_Exercise description_.
Below are some records. How many of their lines contain the string "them"? Answer with the number alone.

[Items from a dataset]
····················

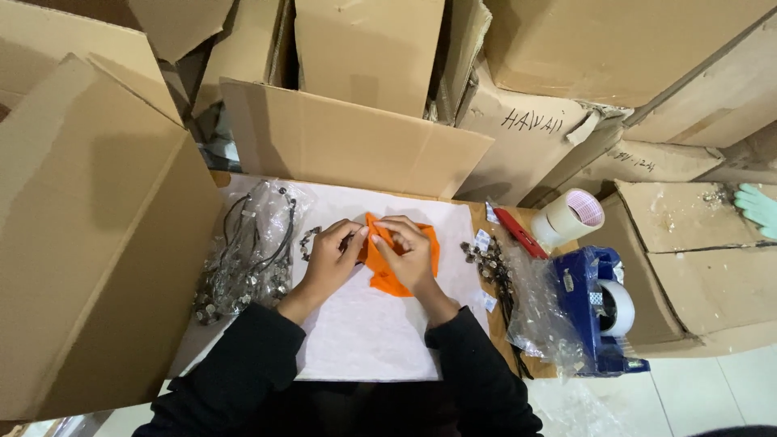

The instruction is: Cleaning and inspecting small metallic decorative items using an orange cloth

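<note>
Partly hidden under both hands, the orange pouch (387, 271) lies on the white sheet (364, 332), near that sheet's far edge and about midway across it; only its right flank and lower corner show clearly, so its full outline is hard to read. Whatever the fingertips grip at its top edge is too small to make out. A short string of dark, shiny beads (308, 240) pokes out just left of the pouch, its end lost behind the left hand (330, 260).

The left hand comes in from the lower left, wrist bent, fingers curled and pinching the pouch's upper left edge. The right hand (410, 252) lies over the pouch's middle, knuckles up, thumb and forefinger pinched on the same top edge, so the two sets of fingertips nearly meet. Both forearms are in black sleeves that run off the bottom of the view.

Left of the pouch, at the sheet's left edge, a clear plastic bag of beaded necklaces (249, 252) lies crumpled, its contents a tangle. Right of the pouch, just off the sheet, sits a small heap of beaded pieces (487, 257) with more clear plastic beyond it. Farther right are a red cutter (520, 233), a roll of tape (569, 217) and a blue tape dispenser (596, 311). Cardboard boxes (348, 142) wall in the far side, and a pale green glove (758, 207) is cut off at the right border.
</note>
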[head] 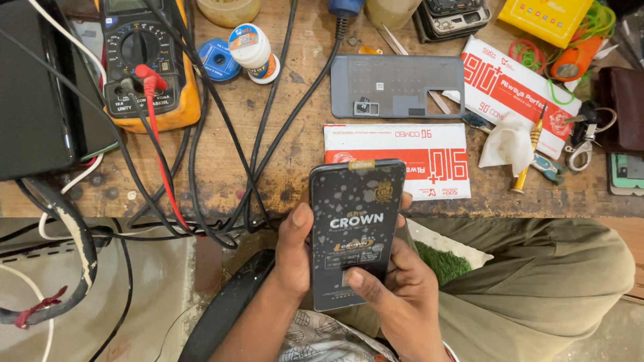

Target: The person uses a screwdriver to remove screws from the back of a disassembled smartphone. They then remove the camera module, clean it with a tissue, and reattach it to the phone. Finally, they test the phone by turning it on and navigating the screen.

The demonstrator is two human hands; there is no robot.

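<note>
Already, both the left hand and right hand grip a flat dark phone-sized printed package, unopened, while the grey plastic phone back cover lies apart on the worn wooden bench.

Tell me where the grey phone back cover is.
In the head view, the grey back cover lies on the wooden bench, upper centre-right, just above the red-and-white packet.
</note>
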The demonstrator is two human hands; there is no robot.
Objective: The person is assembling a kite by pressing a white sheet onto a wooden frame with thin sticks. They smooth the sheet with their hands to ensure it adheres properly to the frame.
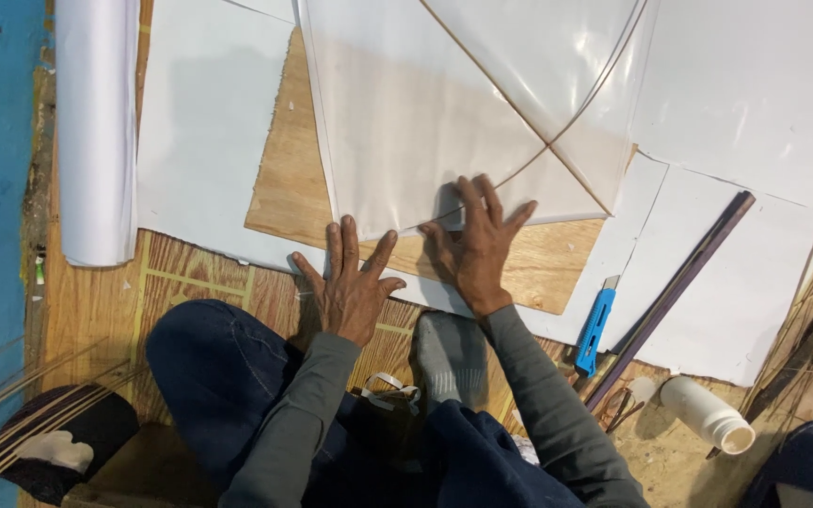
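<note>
Hands press flat, fingers spread, holding nothing. Right hand (478,243) lies on the white sheet (425,132), its thin stick (510,113) running slantwise away. Left hand (350,287) rests just beside the sheet's near edge.

Two hands — left hand (350,287) and right hand (477,246) — flat on the work. One blue utility knife (595,329), one white bottle (706,414), one paper roll (96,132), one long dark straightedge (675,292), one plywood board (294,188) — two crossed thin sticks (519,122).
</note>
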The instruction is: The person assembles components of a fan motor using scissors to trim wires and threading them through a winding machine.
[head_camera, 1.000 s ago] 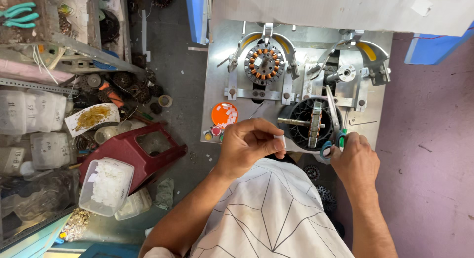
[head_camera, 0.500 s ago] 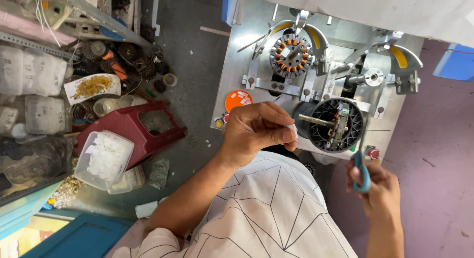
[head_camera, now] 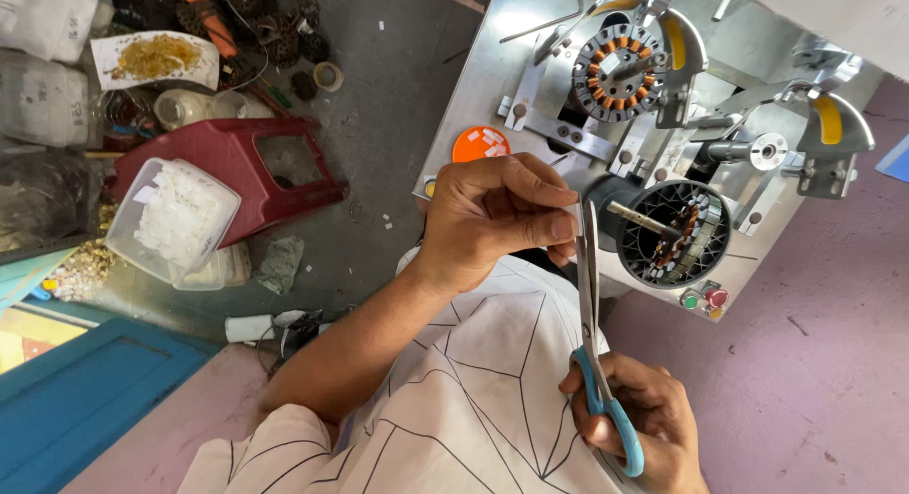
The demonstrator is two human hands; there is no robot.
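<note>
Left hand [head_camera: 492,220] pinched narrow on something small, too small to identify, held at scissor blades for trimming. Right hand [head_camera: 644,428] closed around blue-handled scissors [head_camera: 592,324], blades pointing up, tips just beside left fingertips [head_camera: 559,227]. Both hands over lap, near winding machine [head_camera: 530,40]. Two stators: one copper-wound [head_camera: 620,73] upper, one in black housing [head_camera: 677,234]. One orange lid [head_camera: 480,144].

Grey floor [head_camera: 398,125] — red stool [head_camera: 227,172], plastic tub [head_camera: 170,224], tape roll [head_camera: 329,76].
</note>
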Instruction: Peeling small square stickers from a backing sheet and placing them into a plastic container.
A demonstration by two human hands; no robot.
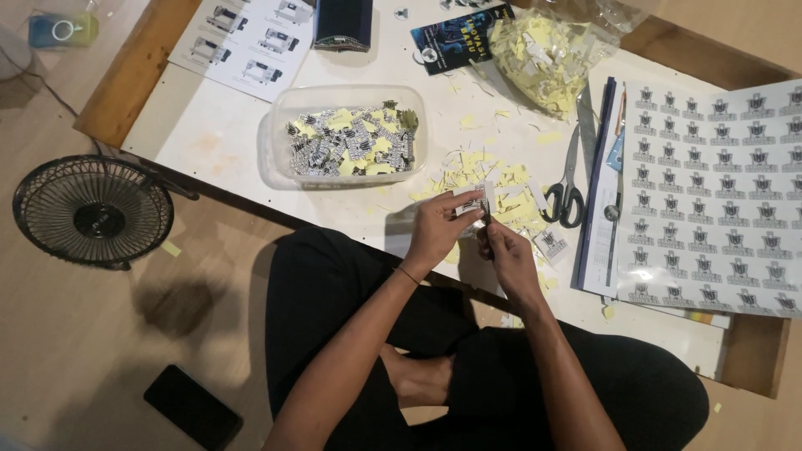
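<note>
A person sits cross-legged on the floor at a low white tabletop (217,134). The left hand (434,230) pinches a small printed sticker with a pale yellow backing (474,203), fingers closed on its edge, just above the tabletop's near edge. The right hand (505,255) meets it from below, fingertips closed on the same sticker, seemingly peeling it.

A clear plastic tub (347,134) beyond the hands is well filled with finished small stickers, so much appears done. Yellow backing scraps (501,179) litter the tabletop around the hands. To the right lie black-handled scissors (568,196) and a large uncut sheet of printed stickers (710,192), so plenty seems left.
</note>
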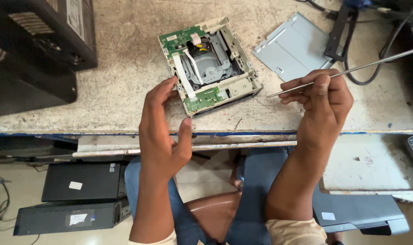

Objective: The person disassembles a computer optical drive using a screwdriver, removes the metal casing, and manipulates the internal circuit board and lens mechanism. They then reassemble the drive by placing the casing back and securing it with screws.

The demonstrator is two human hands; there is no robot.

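Note:
An opened optical disc drive [211,63] lies on the worn workbench [125,90], its green circuit boards, white ribbon cables and grey metal mechanism exposed. My left hand [163,122] is open, its fingertips touching the drive's near left corner and its thumb near the front corner. My right hand [322,97] grips a long thin metal screwdriver [351,70] to the right of the drive, with the tip pointing at the drive's right side a short way off.
The drive's grey metal cover [295,45] lies at the back right beside black cables [374,59]. A black computer case [34,45] stands at the left. Under the bench lie black flat units [79,181] on the floor; a grey device [361,211] sits at my right.

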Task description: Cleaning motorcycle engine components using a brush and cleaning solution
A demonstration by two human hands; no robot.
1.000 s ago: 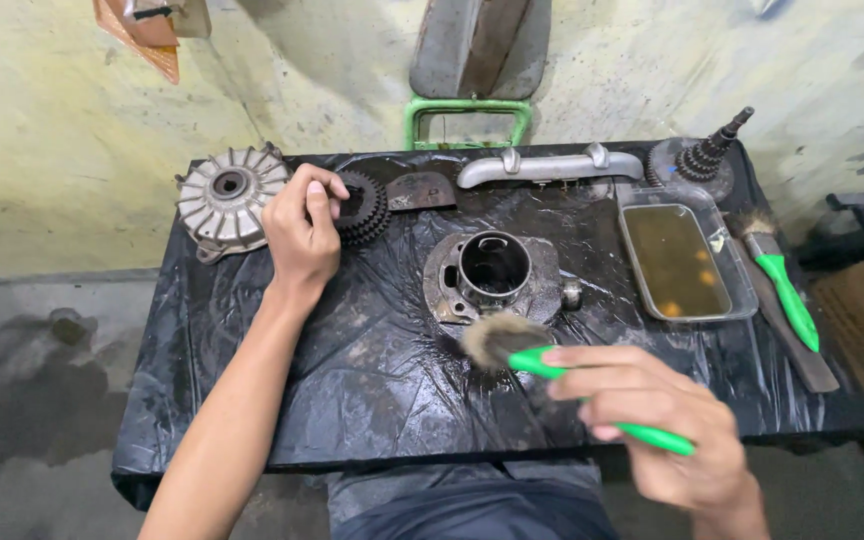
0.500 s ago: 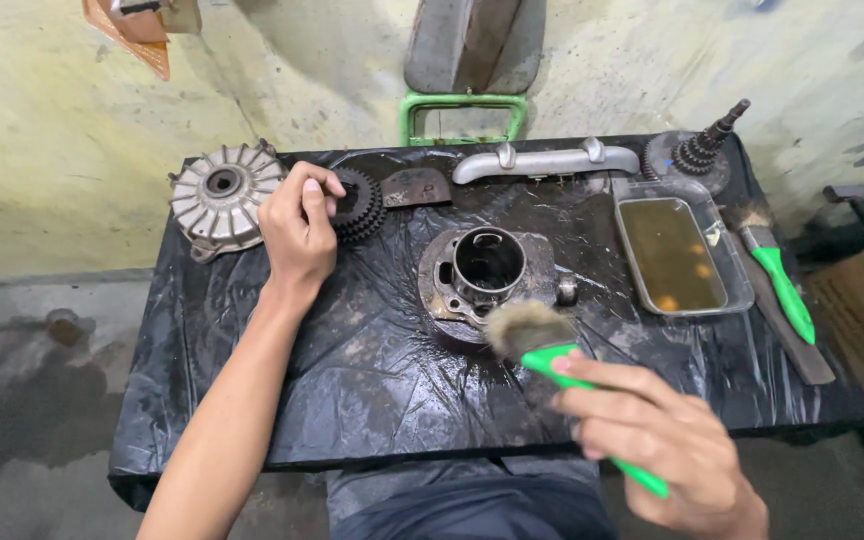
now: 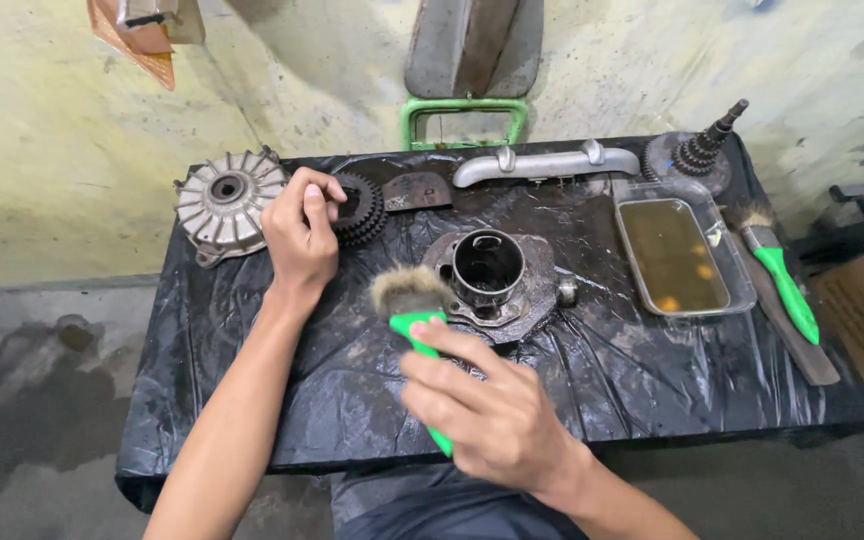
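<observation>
Right hand [image 3: 497,415] closed round green-handled brush [image 3: 410,300], handle mostly hidden; bristles just at 9 o'clock of cylinder part [image 3: 492,275] mid-tabletop. Left hand [image 3: 302,235] gripped black gear [image 3: 357,208], partly covering it.

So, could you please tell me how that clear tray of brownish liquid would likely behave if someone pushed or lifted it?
The clear tray looks thin-walled, so it would probably flex when lifted. Its brownish liquid lies shallow and open, so it would likely slosh or spill. On the wet-looking black plastic sheet it may slide easily.
</observation>
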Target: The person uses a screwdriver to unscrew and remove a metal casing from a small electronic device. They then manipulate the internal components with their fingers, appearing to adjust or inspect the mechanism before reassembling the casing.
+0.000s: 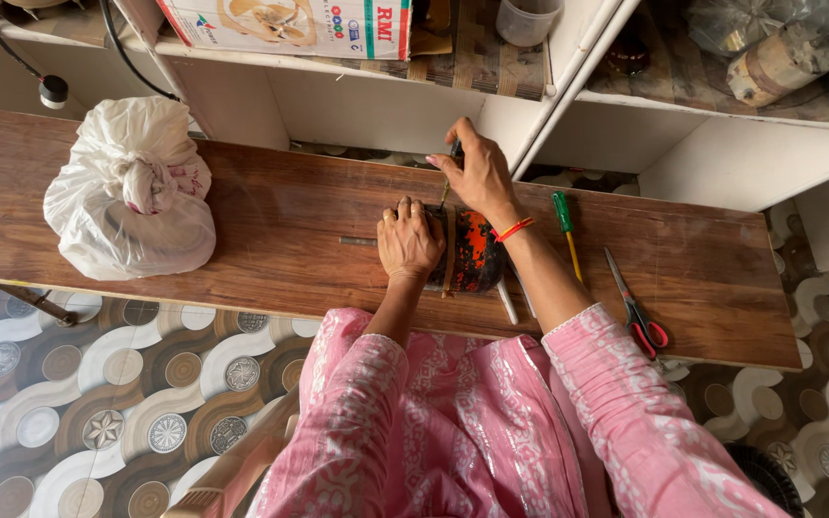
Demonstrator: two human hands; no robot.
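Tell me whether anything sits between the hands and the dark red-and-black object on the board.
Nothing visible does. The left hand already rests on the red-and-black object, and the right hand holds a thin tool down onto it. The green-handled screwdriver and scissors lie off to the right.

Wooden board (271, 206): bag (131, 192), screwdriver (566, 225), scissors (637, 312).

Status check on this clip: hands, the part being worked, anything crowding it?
Left hand pressing down on dark orange-marked part. Right hand gripping thin tool, tip at part. Green screwdriver and scissors lie apart at right; white bag far left.
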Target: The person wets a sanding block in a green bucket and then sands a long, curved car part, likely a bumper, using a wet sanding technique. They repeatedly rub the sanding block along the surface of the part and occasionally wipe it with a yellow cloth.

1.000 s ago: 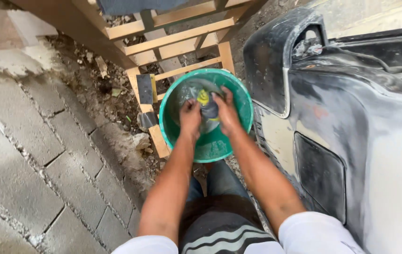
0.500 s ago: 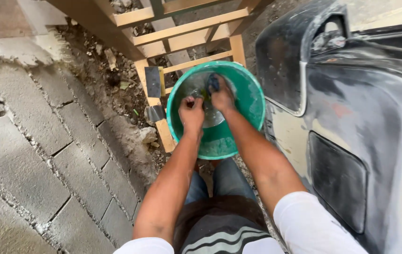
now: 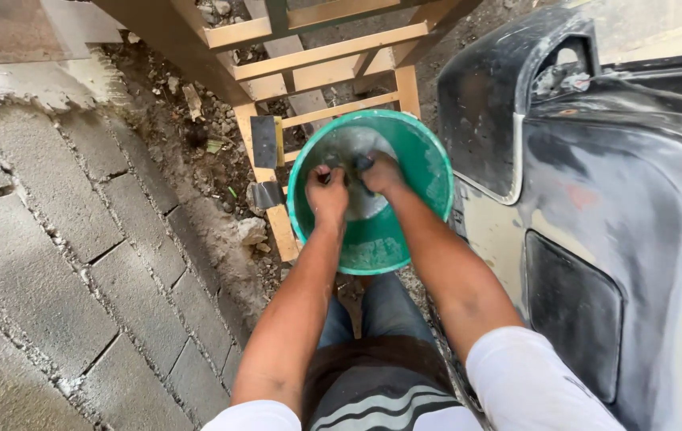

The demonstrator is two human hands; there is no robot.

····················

_Exercise answer_.
2